- _Work order_: Return, in their exact form, the lines that lie between the start of the data below and the line containing "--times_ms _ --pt", with both ends included.

[[ Provided information, beginning ]]

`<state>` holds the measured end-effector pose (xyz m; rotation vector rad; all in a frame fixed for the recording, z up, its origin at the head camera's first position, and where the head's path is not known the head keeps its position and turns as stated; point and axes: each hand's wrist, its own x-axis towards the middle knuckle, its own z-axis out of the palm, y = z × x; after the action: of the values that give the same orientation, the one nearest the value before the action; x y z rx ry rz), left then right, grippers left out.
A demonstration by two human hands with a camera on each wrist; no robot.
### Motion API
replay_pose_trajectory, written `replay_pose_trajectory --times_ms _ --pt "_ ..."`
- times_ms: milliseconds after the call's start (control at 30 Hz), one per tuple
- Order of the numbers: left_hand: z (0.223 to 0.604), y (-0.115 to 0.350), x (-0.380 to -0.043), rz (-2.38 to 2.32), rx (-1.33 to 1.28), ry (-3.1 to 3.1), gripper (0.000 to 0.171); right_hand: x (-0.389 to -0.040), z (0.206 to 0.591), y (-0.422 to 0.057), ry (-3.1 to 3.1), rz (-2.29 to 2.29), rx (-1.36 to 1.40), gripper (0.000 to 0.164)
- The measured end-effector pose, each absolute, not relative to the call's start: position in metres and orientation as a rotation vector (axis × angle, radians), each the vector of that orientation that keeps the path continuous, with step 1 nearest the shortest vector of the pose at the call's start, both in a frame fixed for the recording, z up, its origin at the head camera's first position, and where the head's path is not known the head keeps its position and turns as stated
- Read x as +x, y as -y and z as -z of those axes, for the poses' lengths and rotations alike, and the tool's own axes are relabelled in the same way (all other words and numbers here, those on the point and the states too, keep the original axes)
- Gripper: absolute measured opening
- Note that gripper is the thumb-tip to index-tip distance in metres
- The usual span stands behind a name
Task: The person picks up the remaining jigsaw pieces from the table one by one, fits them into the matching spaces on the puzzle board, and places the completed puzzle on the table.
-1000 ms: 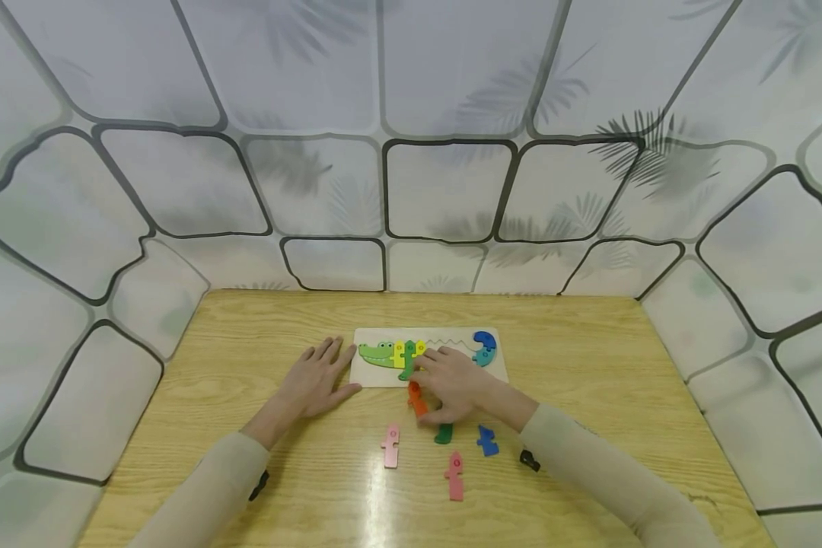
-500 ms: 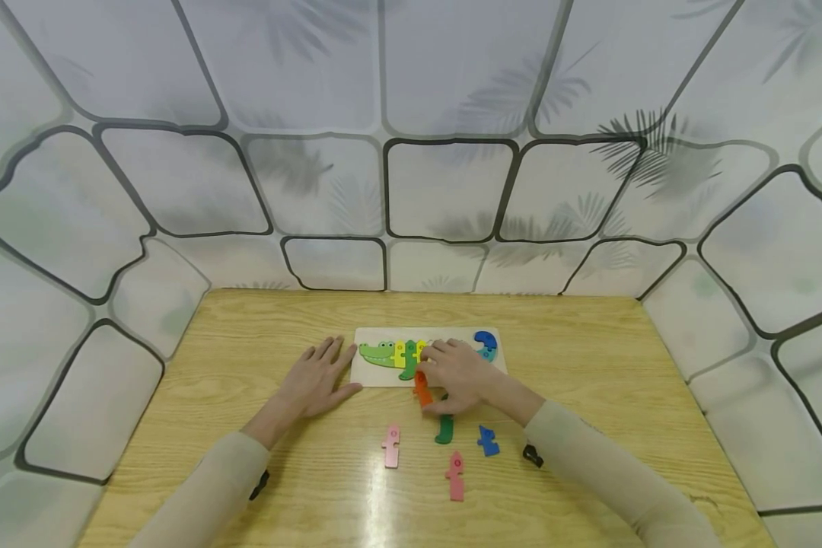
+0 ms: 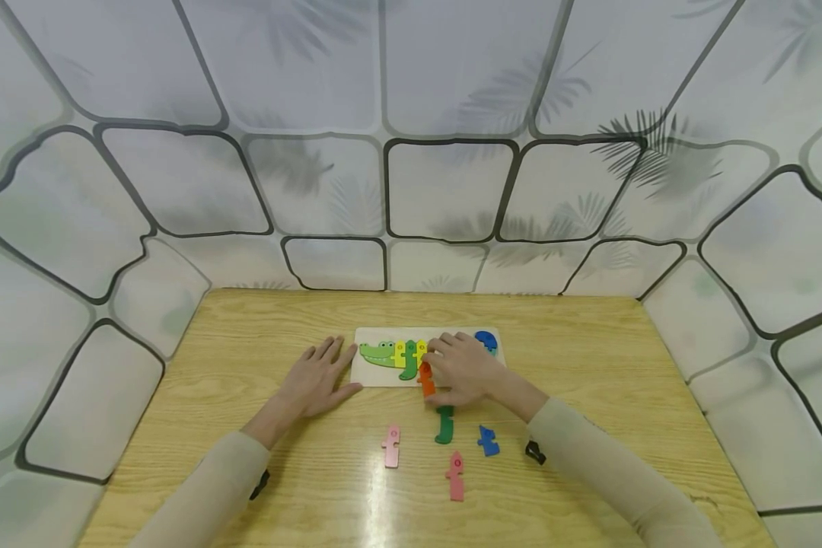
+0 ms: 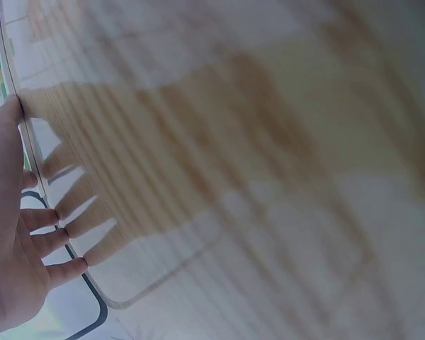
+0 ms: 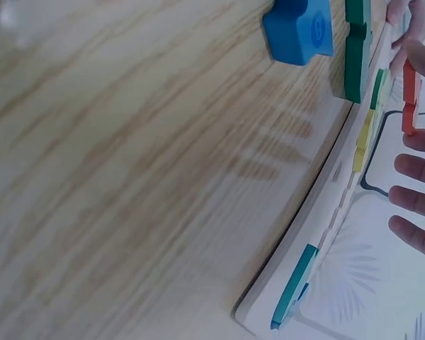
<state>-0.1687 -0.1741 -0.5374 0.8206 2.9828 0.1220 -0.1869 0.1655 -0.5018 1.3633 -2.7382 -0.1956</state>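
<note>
now your right hand [image 3: 467, 369] pinches the orange piece [image 3: 428, 384] over the board [image 3: 373, 379] bearing the crocodile head [image 3: 377, 355]; your left hand [image 3: 317, 380], fingers spread, touches the board's edge.

Camera arrangement: one head view, two wrist views.
Your head camera faces forward and down, far enough back to frame the bench [image 3: 281, 320], your left hand [image 3: 318, 380], your right hand [image 3: 462, 369], the puzzle board [image 3: 370, 378] and the patterned wall [image 3: 445, 183]. Your left wrist camera looks low and close across the bench toward the wall, rolled steeply, with the left hand at its left edge. Your right wrist camera looks across the bench at close range, also rolled, with the right hand at its right edge. The head and right wrist views share the puzzle board and the orange piece [image 3: 428, 380].
</note>
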Motion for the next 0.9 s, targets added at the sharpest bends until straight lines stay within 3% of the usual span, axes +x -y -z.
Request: replay_pose_trajectory --times_ms 900 --pt "0.536 0.174 -0.169 -0.108 0.828 -2.979 0.081 -0.202 0.513 -0.177 2.842 0.19 1.167 0.08"
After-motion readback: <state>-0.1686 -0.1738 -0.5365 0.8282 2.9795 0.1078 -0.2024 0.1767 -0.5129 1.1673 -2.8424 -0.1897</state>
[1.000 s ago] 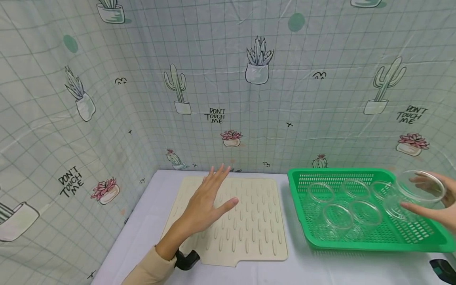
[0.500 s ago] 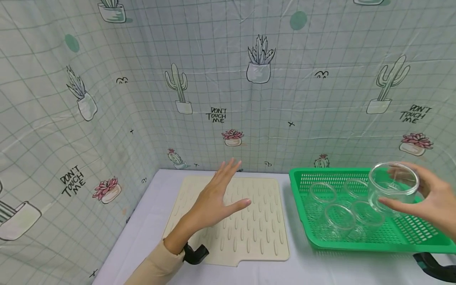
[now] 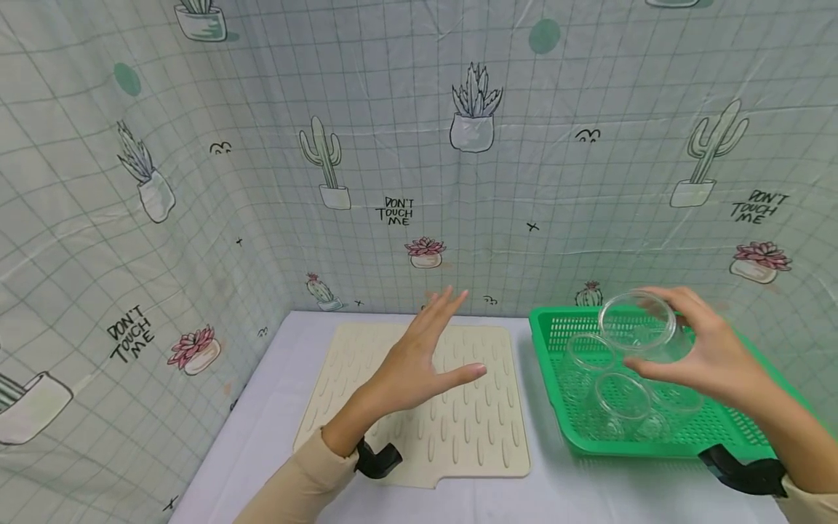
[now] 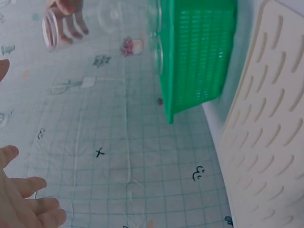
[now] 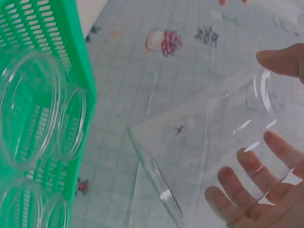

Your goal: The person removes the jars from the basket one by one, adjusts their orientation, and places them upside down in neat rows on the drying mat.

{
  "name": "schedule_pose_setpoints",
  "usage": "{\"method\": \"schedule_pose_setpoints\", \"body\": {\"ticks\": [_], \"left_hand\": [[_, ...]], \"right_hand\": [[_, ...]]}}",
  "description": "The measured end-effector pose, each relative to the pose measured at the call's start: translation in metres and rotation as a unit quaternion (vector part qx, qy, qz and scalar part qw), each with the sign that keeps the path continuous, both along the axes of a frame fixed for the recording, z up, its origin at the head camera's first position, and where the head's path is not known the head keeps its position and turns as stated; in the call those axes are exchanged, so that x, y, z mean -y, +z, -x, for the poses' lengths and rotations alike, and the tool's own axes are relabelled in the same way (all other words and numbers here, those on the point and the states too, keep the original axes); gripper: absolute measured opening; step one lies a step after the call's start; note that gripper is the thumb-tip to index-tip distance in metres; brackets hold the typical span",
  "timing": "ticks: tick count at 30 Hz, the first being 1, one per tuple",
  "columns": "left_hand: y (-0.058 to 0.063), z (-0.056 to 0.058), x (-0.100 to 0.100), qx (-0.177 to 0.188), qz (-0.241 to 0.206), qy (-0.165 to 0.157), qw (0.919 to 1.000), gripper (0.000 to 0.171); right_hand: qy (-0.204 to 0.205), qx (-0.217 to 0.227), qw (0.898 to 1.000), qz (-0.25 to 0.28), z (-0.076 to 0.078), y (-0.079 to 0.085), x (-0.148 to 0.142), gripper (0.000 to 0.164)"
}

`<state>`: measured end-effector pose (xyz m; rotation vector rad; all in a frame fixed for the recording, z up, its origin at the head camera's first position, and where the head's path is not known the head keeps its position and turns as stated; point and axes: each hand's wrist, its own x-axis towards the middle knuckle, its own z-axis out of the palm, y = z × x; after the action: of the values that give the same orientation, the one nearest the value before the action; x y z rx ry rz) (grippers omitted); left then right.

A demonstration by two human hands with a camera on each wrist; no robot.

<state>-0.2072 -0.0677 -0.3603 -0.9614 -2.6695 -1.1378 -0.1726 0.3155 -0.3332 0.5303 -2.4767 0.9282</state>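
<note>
My right hand grips a clear glass by its side, raised above the green basket and tilted a little. In the right wrist view the thumb and curled fingers close round this glass, which looks empty. Several similar clear glasses stand upright in the left part of the green plastic basket; the lifted glass and hand partly hide those behind. Over the beige mat my left hand hovers with fingers and thumb spread, holding nothing. Its fingers show at the left wrist view's lower left.
A white cloth covers the table. The ribbed mat lies left of the basket with a narrow gap between them. A patterned curtain with cactus prints hangs behind and to the left. Black straps sit on both wrists.
My right hand has carried the glass leftward and up from the basket's right side to above the other glasses. My left hand has drifted right and slightly up over the mat, fingers still spread.
</note>
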Motion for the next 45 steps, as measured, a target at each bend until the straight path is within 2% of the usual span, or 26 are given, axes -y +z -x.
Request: {"method": "schedule_pose_setpoints", "body": {"ticks": [9,15,26,33,38,45], "left_hand": [[0.003,0.003,-0.016,-0.001,-0.022,-0.02,0.9996,0.091],[-0.001,0.002,-0.029,0.005,-0.047,-0.03,0.9984,0.091],[-0.007,0.006,-0.046,0.047,-0.137,-0.051,0.9881,0.092],[-0.013,0.008,-0.053,0.063,-0.188,-0.062,0.9782,0.087],[-0.013,0.007,-0.055,0.069,-0.205,-0.061,0.9744,0.085],[-0.012,0.007,-0.057,0.067,-0.207,-0.064,0.974,0.082]], "right_hand": [[0.012,-0.009,0.999,-0.039,0.007,0.001,0.034,0.09],[0.014,-0.016,0.999,-0.046,0.011,-0.002,0.053,0.088],[-0.001,-0.103,0.991,-0.085,0.018,-0.005,0.088,0.085],[-0.007,-0.139,0.985,-0.105,0.022,-0.01,0.105,0.085],[-0.012,-0.165,0.978,-0.123,0.024,-0.016,0.116,0.085],[-0.027,-0.186,0.972,-0.142,0.025,-0.021,0.128,0.087]]}}
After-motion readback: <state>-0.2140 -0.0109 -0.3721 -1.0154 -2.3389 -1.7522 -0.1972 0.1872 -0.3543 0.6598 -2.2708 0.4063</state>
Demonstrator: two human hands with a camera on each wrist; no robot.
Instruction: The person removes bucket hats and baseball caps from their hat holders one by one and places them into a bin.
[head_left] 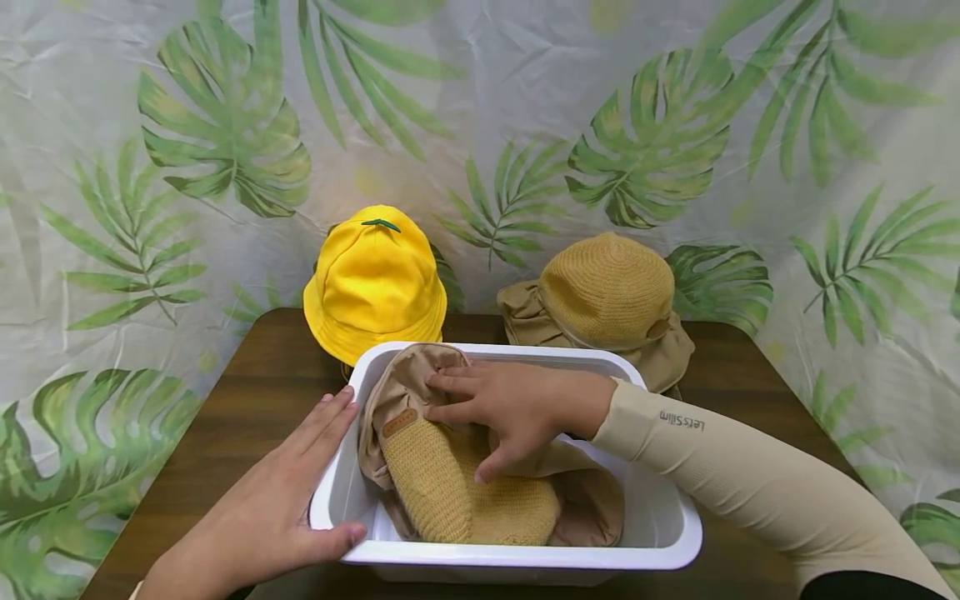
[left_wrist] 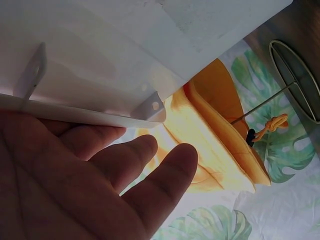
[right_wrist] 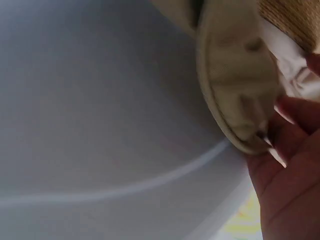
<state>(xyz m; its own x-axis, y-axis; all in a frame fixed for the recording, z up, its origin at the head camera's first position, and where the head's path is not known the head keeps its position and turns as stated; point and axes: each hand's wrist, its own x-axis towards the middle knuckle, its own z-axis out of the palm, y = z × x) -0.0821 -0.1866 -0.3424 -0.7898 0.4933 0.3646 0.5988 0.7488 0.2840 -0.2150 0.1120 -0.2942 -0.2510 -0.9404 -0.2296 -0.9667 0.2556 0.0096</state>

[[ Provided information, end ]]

- _Answer to this problem_:
`<state>` holds the measured end-effector pose (xyz m; rotation vector rad; all in a frame fixed for the recording, z up, its origin at the head camera's first position, and where the head's path is not known the head keeps its position and turns as stated; point and axes: each hand's wrist, its own x-axis towards the middle knuckle, its own z-axis out of the palm, y = z × x; after the action: of the values that give the same orientation, the one nearest the value before the action; x y z rx ry rz), left then right, grippers left out.
A demonstration by two human hands with a camera on each wrist; no robot.
### Motion API
replay_pose_trajectory, written `replay_pose_trajectory --times_ms _ --pt "_ ..."`

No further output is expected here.